What should we do when our designs can’t validate our assumptions?

Luthfi Rahmad Susanto
Fazzdesign
Published in
3 min readSep 28, 2019
Photo by Adrian Swancar from Unsplash

Imagine this, you have done various kinds of researches: conducting interviews, spreading surveys, or doing field research. From the results of the research, you managed to get a variety of initial assumptions, after that you started to create a design to answer the assumptions. After the design is complete, you begin to validate the design, and you use a variety of methods (usability testing, napkin tests, etc.).

Suddenly, you realized something,

Your design didn’t answer the assumptions

What went wrong?

When you run a company with user-oriented products, research and validation is very important. Research is important to find out what the user wants (user needs), so we can design the UI to overcome the issues faced by the user. After designing, we can’t directly apply the design to the product. There needs to be more validation from the user, to prove that the design that has been created answers all of their problems.

Sometimes the design that was created didn’t answers the previous assumptions, because of inaccurate research methods or the user targets / persona that didn’t represent the purpose of the product. These can be several factors that cause these problems.

What you can do?

1. Review the research that has been done

Before the PRD (Product Requirements Document) is created, the product team and the research team must do a research to find out the user’s needs. You can repeat the research that has been done before. There is nothing wrong with that, and we know all that research methods are based on trial and error. Instead of using only one method, you can combine various methods to collect the desired data.

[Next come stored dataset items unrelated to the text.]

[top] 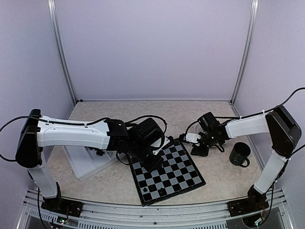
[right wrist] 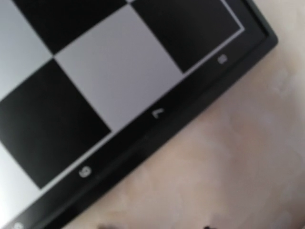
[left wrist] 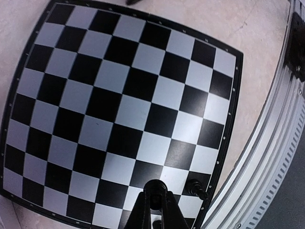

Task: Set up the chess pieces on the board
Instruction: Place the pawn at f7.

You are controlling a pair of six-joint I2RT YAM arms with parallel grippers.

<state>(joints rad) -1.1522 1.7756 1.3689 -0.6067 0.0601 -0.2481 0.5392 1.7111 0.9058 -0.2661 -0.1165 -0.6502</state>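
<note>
Low over the near edge of the board point(left wrist: 119, 109), the left gripper point(left wrist: 155, 191) hangs with its jaws pressed together. Whether a tiny figure is nipped between them we cannot tell. A lone black chess piece point(left wrist: 195, 188) sits on a dark square at that same edge, just beside the fingers. The right gripper point(top: 196, 143) hovers at the board's far right corner, and we cannot tell how wide it stands.

We judge two risks. A sideways drift of the left gripper could topple the black chess piece, because it is so close. A dip by the right gripper could catch the rim and skew the board under it.

Our count: one board and one black chess piece on it, with no white pieces in view. There are two grippers, one dark mug point(top: 239, 155) off the board's right side and one white tray point(top: 86, 164) off its left.
</note>
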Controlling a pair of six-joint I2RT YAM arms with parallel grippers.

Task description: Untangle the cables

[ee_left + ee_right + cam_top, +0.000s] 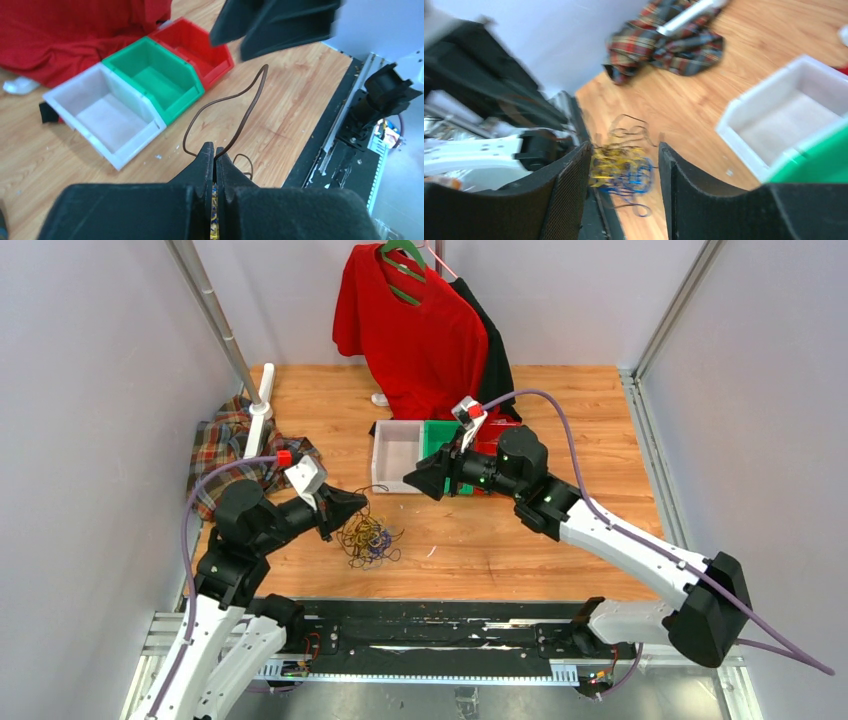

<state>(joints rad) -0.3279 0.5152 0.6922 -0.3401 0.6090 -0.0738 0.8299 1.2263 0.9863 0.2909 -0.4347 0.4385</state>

For example, you want to find out why user login ratings have dropped over the past month.

You can use analytics to find out how much user degradation has occurred, which locations are causing user flow to be blocked. Plus, you can interview them to find out their behavior when they log in. By combining more than one method it makes analysis easier and more direct.

2. Align the results with the goals of creating features

After receiving the data, you can make assumptions from the data. We can take an example from the login case: after analysis, the assumption is that users are having trouble finding the login button on the page.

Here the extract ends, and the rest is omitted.